Search code examples
pythonpython-itertools

Group dict values into chunks with python


I'm trying to figure out a way to group dictionary values into intervals, depending on the value of a key.

In my case, I have two keys: 'timestamp' and 'value'; I need to group it by intervals based on the value.

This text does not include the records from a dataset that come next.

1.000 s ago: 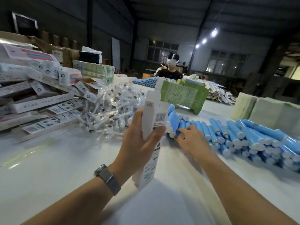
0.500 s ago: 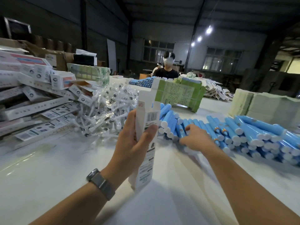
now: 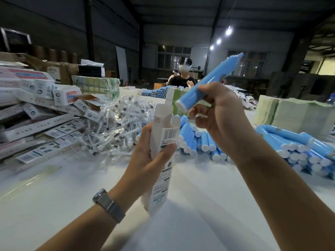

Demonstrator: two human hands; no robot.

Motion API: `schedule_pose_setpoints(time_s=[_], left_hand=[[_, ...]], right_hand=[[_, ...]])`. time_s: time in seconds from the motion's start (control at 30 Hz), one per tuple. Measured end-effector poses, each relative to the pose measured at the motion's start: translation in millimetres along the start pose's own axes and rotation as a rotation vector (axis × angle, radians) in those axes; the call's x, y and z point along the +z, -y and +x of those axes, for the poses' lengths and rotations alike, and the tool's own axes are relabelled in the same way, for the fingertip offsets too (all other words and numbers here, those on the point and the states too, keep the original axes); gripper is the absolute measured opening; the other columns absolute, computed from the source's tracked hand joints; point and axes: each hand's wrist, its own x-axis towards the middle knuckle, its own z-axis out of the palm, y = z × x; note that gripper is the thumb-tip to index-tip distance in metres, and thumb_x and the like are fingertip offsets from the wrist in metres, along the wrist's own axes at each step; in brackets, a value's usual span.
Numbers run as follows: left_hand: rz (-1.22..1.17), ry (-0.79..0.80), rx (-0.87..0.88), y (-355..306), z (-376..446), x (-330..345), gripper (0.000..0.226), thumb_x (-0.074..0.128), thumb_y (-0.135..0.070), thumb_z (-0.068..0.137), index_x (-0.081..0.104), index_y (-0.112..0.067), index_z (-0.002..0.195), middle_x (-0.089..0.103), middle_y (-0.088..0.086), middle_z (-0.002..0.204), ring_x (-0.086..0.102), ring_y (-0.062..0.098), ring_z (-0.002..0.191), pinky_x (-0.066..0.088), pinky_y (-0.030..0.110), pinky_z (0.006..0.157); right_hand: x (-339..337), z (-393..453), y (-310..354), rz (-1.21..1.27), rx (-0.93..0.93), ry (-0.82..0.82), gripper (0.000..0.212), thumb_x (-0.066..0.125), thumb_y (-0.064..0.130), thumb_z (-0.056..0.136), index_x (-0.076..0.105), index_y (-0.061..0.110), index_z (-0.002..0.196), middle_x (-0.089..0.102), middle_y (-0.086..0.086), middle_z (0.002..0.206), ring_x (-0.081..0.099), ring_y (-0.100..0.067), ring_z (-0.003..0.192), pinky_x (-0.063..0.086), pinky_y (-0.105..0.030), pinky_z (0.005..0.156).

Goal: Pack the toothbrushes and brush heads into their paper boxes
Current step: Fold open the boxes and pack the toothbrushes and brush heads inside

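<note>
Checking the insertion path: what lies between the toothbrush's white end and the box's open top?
Nothing: head view shows an open gap between toothbrush and box.

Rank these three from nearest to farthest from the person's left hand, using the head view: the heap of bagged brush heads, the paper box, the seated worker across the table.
1. Paper box, gripped upright in the left hand.
2. Heap of bagged brush heads, on the table just beyond it, to the left.
3. Seated worker, at the table's far end.
</note>
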Motion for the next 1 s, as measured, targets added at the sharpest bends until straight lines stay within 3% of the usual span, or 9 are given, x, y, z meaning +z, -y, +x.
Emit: schedule_pose_setpoints(time_s=[0.13,0.27,0.37,0.53,0.7,0.77,0.83,0.9,1.0], left_hand=[[-0.015,-0.003,0.007,1.3,-0.7,2.8,0.029,0.062,-0.042,0.083,0.05,-0.046,0.109,0.062,-0.003,0.093,0.06,0.003,0.077,0.052,0.018,0.066],[0.011,0.016,0.008,1.7,-0.5,5.0,0.03,0.061,-0.04,0.085,0.048,-0.047,0.112,0.061,-0.008,0.091,0.06,0.002,0.077,0.052,0.017,0.065],[0.026,-0.01,0.022,3.5,-0.2,4.9,0.027,0.061,-0.028,0.09,0.047,-0.034,0.113,0.061,-0.015,0.088,0.059,0.002,0.076,0.05,0.018,0.064],[0.115,-0.068,0.003,6.0,4.5,-3.4,0.022,0.057,-0.026,0.091,0.044,-0.028,0.109,0.065,-0.014,0.093,0.066,0.013,0.081,0.057,0.029,0.064],[0.431,-0.352,0.084,12.6,11.4,-21.0,0.032,0.063,-0.031,0.089,0.035,-0.036,0.102,0.06,-0.013,0.086,0.062,0.008,0.076,0.052,0.024,0.052],[0.513,-0.448,0.08,16.0,13.2,-32.2,0.03,0.061,-0.033,0.089,0.037,-0.03,0.105,0.061,-0.006,0.091,0.064,0.017,0.073,0.057,0.04,0.054],[0.596,-0.534,0.076,18.8,15.0,-41.1,0.032,0.059,-0.03,0.087,0.038,-0.027,0.111,0.06,-0.003,0.098,0.063,0.028,0.077,0.056,0.047,0.057],[0.593,-0.606,0.069,20.0,16.3,-46.3,0.034,0.061,-0.025,0.087,0.038,-0.028,0.112,0.057,-0.008,0.099,0.06,0.023,0.079,0.056,0.041,0.058],[0.543,-0.632,0.03,21.9,17.6,-49.7,0.036,0.064,-0.02,0.09,0.037,-0.03,0.113,0.055,-0.022,0.094,0.06,0.005,0.081,0.053,0.031,0.056]], right_hand=[[10.2,-5.3,-14.6,-0.622,-0.177,0.013,0.011,0.064,0.023,0.087,0.054,0.022,0.09,0.052,0.007,0.073,0.048,0.0,0.059,0.039,-0.017,0.055],[11.2,-4.1,-17.7,-0.742,-0.212,0.06,0.033,0.068,0.033,0.075,0.045,0.032,0.099,0.056,0.011,0.084,0.057,0.001,0.062,0.044,-0.011,0.049],[12.5,-3.5,-25.5,-0.697,-0.171,0.128,0.046,0.072,0.03,0.075,0.046,0.035,0.113,0.058,0.011,0.096,0.061,-0.004,0.067,0.051,-0.018,0.056],[12.7,-1.1,-41.5,-0.446,-0.157,0.124,0.021,0.065,0.021,0.085,0.062,0.029,0.104,0.059,0.014,0.082,0.057,0.001,0.062,0.043,-0.015,0.05],[11.8,6.2,-75.6,-0.293,-0.095,0.041,0.018,0.059,0.023,0.081,0.064,0.029,0.096,0.062,0.01,0.078,0.058,-0.005,0.063,0.044,-0.017,0.052],[16.1,13.0,-102.4,-0.508,-0.025,0.068,0.018,0.059,0.024,0.083,0.066,0.031,0.099,0.066,0.008,0.088,0.062,-0.007,0.073,0.047,-0.021,0.063],[23.9,21.5,-133.3,-0.854,0.024,0.223,0.03,0.06,0.019,0.089,0.065,0.026,0.118,0.067,0.004,0.108,0.063,-0.015,0.097,0.048,-0.028,0.085],[35.3,29.3,-158.9,-1.2,0.029,0.438,0.044,0.057,0.02,0.091,0.057,0.024,0.135,0.062,-0.003,0.128,0.055,-0.026,0.118,0.045,-0.035,0.1],[49.4,35.7,-173.4,-1.52,-0.034,0.566,0.038,0.05,0.022,0.093,0.059,0.026,0.13,0.059,-0.009,0.124,0.05,-0.033,0.117,0.046,-0.042,0.096]])
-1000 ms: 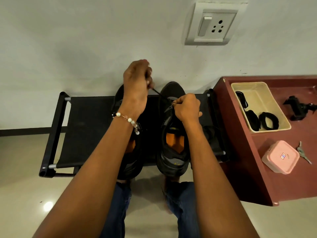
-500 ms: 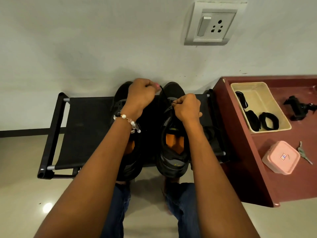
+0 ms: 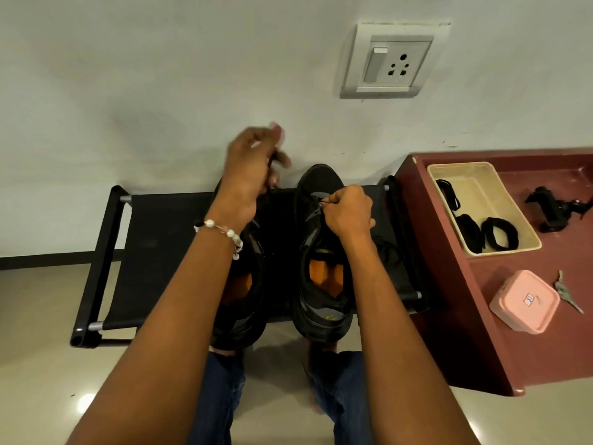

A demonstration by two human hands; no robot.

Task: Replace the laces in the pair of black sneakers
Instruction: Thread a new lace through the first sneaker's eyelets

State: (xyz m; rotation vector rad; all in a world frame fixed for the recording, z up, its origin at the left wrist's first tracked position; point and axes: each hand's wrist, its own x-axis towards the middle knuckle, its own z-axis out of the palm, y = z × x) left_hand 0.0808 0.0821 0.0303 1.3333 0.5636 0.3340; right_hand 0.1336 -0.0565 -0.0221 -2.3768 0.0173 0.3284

My data structure is this one:

[{'timestamp': u'1389631816', 'value': u'0'},
 {'timestamp': u'1389633136', 'value': u'0'},
 {'timestamp': u'1389633256', 'value': u'1'},
 {'timestamp': u'1389633316', 'value': u'1'},
 {'timestamp': u'1389633196', 'value': u'0'},
 {'timestamp': u'1389633196', 'value': u'0'},
 {'timestamp': u'1389633196', 'value': u'0'},
 {'timestamp': u'1389633316', 'value': u'1'}]

In this case, I should have 4 groups:

First Group: 2 items, based on value '0';
Second Group: 2 items, based on value '1';
Third Group: 3 items, based on value '0';
Fourth Group: 1 item, based on value '1'.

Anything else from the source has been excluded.